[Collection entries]
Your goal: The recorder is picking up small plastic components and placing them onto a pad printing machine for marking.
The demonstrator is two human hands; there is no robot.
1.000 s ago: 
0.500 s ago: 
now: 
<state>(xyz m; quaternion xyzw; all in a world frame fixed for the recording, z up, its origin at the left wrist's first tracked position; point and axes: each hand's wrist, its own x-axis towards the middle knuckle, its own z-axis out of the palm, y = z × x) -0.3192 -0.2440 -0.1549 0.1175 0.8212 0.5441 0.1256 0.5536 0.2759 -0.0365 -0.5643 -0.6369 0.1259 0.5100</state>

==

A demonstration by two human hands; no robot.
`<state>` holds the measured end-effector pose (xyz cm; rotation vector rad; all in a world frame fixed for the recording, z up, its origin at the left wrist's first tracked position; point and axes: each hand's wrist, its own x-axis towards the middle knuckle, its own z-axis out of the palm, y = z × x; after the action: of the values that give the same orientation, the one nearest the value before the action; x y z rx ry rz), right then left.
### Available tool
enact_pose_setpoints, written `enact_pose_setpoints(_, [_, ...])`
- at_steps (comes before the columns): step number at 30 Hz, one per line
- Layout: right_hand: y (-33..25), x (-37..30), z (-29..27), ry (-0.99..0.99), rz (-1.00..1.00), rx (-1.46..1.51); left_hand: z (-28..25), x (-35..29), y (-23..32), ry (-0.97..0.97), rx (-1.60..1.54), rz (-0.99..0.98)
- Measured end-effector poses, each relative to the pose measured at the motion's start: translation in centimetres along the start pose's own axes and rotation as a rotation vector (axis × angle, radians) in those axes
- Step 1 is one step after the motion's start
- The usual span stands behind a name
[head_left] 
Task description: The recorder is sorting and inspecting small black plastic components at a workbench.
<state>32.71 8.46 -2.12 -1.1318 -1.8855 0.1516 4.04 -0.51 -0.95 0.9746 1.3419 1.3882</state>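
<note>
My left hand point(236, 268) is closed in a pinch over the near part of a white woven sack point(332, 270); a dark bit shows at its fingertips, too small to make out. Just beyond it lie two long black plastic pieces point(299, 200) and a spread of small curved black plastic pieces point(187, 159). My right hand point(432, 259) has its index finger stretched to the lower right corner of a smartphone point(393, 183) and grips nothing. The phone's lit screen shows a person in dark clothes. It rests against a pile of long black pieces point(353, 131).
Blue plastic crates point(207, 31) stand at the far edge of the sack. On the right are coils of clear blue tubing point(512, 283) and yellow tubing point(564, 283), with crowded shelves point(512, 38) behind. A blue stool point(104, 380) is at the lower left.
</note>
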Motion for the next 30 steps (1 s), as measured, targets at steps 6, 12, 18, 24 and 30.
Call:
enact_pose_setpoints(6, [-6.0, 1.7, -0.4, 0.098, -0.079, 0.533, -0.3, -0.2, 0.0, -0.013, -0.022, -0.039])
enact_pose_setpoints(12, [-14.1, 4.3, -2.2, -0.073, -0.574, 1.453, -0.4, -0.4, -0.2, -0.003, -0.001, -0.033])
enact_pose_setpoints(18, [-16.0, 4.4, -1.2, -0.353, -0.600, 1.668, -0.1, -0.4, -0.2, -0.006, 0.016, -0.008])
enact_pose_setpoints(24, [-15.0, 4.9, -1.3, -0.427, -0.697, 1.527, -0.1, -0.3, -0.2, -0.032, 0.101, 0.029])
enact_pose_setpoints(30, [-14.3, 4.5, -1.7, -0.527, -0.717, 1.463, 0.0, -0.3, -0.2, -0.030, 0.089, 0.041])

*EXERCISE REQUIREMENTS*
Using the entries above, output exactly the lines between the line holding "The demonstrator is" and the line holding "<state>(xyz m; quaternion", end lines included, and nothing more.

*OUTPUT FOR THIS EXERCISE*
The demonstrator is two human hands; there is no robot.
1.000 s ago: 
0.500 s ago: 
now: 
<state>(xyz m; quaternion xyzw; all in a world frame fixed for the recording, z up, its origin at the left wrist's first tracked position; point and axes: each hand's wrist, its own x-axis towards the middle knuckle, its own z-axis out of the palm, y = z × x) -0.3192 -0.2440 -0.1549 0.1175 0.8212 0.5441 0.1256 0.5536 0.2759 -0.0365 -0.5643 -0.6369 0.1259 0.5100</state>

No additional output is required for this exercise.